Miguel Tejada and his 18 homers and 81 RBI are landing in Houston now. Brian Roberts may soon be swiping bags for the Chicago Cubs, and Erik Bedard will be keeping opposing batters hit-less in Seattle soon enough.
Throw in to the losses of Paul Bako, J.R. House, and Eli Whiteside (all catchers), the absence of Corey Patterson, and the departures of Kris Benson and Jaret Wright (both lost causes, however if they somehow make an impact somewhere else, Baltimore will be kicking themselves), and the Baltimore Orioles have holes all over their roster.
Replacing those players with names such as Guillermo Quiroz, Ben Davis, and Luke Scott certainly won’t improve this team, and in every conceivable way, they’re the weak link in what could prove to be a fairly strong AL East.
Last year the Orioles produced the following stats:
1. 13th in the AL in team ERA (5.17)
2. 13th in the AL in saves (30)
3. 2nd in total runs allowed (827)
4. 1st in walks allowed (696)
As much as I’d like to see a competitive team come out of Baltimore, I get the feeling it won’t happen for a few years. The infield (despite my strange man-love of Kevin Millar) is probably one of the worst in the league (assuming Brian Roberts is traded) and the outfield is probably a list of some of the better fourth outfielders in the league. Nick Markakis is the only player in this outfield that could garner any interest, and with the current scheme of things in Baltimore, I wouldn’t be surprised to see them trade one of their prime building blocks away.
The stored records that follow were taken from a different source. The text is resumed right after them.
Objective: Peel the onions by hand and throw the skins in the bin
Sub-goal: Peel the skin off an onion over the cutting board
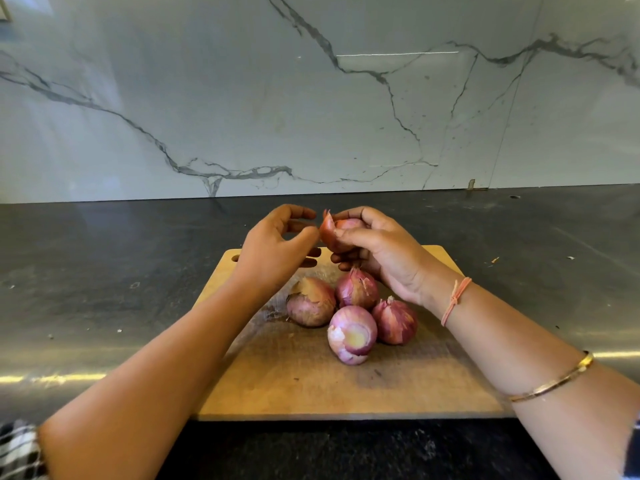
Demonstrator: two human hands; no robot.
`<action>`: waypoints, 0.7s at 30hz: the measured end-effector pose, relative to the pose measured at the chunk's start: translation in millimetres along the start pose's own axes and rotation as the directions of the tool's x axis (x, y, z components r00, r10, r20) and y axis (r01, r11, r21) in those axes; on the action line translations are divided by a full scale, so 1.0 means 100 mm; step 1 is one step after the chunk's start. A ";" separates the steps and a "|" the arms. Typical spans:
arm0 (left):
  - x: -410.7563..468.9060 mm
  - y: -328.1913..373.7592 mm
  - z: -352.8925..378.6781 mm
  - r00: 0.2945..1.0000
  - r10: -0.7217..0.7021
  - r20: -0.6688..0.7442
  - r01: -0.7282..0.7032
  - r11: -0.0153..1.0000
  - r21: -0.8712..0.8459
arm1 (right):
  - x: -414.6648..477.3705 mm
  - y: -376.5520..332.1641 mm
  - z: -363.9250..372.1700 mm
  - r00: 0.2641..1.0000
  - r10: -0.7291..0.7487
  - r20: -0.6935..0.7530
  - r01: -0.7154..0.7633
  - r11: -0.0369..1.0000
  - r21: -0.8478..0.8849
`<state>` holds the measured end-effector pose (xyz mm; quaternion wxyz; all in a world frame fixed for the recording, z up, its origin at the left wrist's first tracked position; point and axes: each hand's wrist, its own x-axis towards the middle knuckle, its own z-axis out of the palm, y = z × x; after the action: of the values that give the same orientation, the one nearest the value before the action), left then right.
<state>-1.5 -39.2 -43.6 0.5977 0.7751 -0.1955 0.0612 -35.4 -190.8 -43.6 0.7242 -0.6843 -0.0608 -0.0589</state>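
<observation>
My right hand (pixel 377 251) grips a red onion (pixel 348 224) above the far end of a wooden cutting board (pixel 311 386). A loose flap of papery skin (pixel 327 230) sticks out from the onion's left side. My left hand (pixel 277 247) is just left of it, fingers loosely curled, thumb tip close to the skin flap; I cannot tell if it touches. Several more red onions lie on the board below my hands: a brownish one (pixel 310 303), one behind it (pixel 356 289), one to the right (pixel 396 322), and a partly peeled one (pixel 351 334) in front. No bin is in view.
The board lies on a dark stone counter (pixel 104 271) with small skin scraps (pixel 495 260) scattered to the right. A marble-patterned wall (pixel 311 98) rises behind the counter. The counter's front edge runs just below the board.
</observation>
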 end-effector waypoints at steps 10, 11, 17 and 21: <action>0.02 0.00 0.00 0.999 0.041 -0.031 -0.040 0.999 0.034 | -0.04 -0.01 0.00 0.995 -0.040 0.094 0.043 0.999 -0.033; 0.03 -0.01 -0.01 0.998 0.042 -0.042 -0.040 0.998 0.043 | -0.04 -0.01 0.00 0.995 -0.034 0.092 0.035 0.999 -0.015; 0.07 -0.09 -0.08 0.994 0.070 -0.088 -0.053 0.981 0.186 | -0.01 -0.05 -0.09 1.000 0.016 -0.020 -0.017 0.999 -0.039; 0.06 -0.10 -0.07 0.996 0.063 0.057 -0.078 0.943 0.324 | 0.01 -0.06 -0.14 0.995 0.009 -0.100 -0.006 0.999 0.034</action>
<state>8.9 -32.1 -48.5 0.4540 0.8570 -0.2239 0.0963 -35.0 -204.7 -37.9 0.7381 -0.6683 -0.0226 -0.0894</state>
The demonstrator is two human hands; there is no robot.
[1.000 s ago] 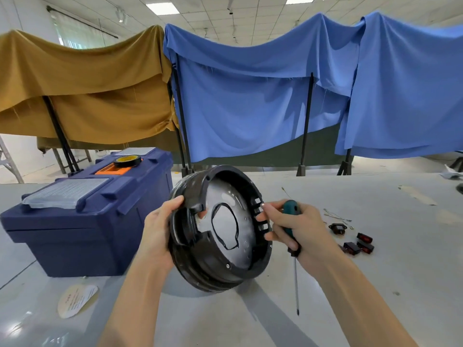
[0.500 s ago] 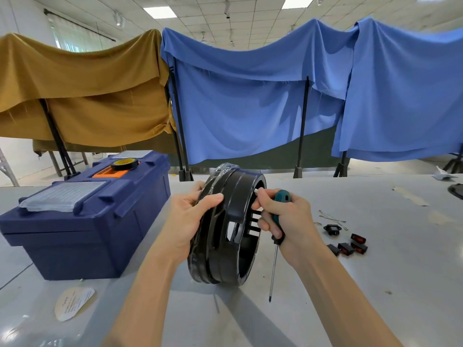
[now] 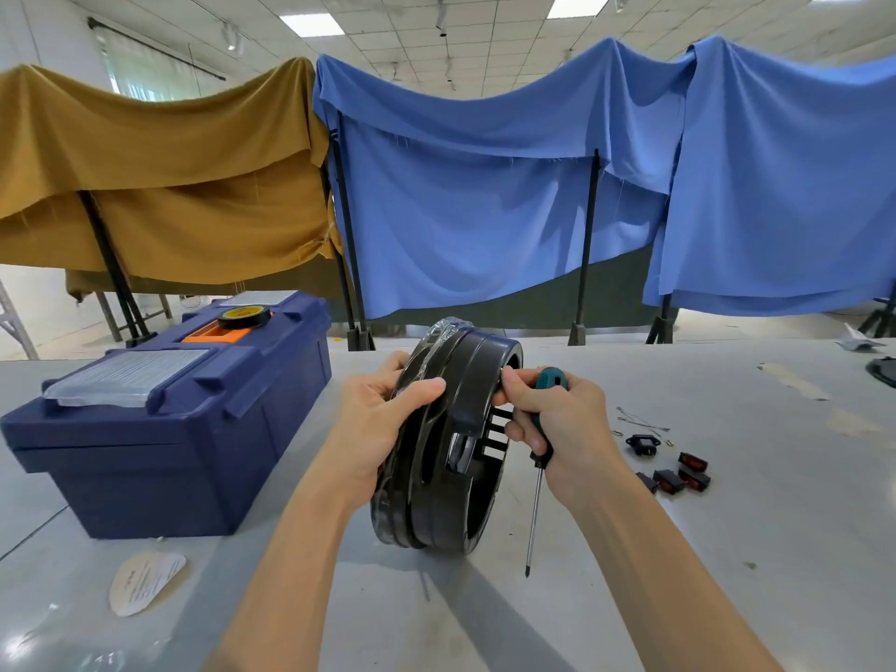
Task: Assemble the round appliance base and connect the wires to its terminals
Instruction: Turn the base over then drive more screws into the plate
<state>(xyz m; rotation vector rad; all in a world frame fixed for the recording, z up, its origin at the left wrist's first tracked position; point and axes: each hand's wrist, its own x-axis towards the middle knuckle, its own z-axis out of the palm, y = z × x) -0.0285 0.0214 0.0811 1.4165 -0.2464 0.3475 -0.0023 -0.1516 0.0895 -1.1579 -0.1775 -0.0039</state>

As for the pitching staff, once Bedard leaves who becomes the ace? In all honesty, I run down this list and only recognize the names of Adam Loewen and Daniel Cabrera. These are the aces. Aside from that, Chris Ray may be the only bright spot in the bullpen this year-that is if he ever comes back from surgery.
Don’t expect those 2007 pitching stats to improve O’s fans.
Before I pass my final verdict though, I have to ask: How the hell do you trade two of your biggest stars, and not recognize you need at least one experienced starter in return? I mean yes they’re rebuilding, but at least the veterans know a thing or two about how to win, and they can pass on some tricks. Aren’t veteran pitchers great teachers also? I mean, pick up a David Wells-type for crying out loud just to bring in a little bit of stability. You know what else veterans give you? Insurance if your young kids get injured.
I’m not entirely sure if Baltimore even knows how to rebuild properly. This could be messy for a little longer than expected, kind of like Brittany's "meltdown".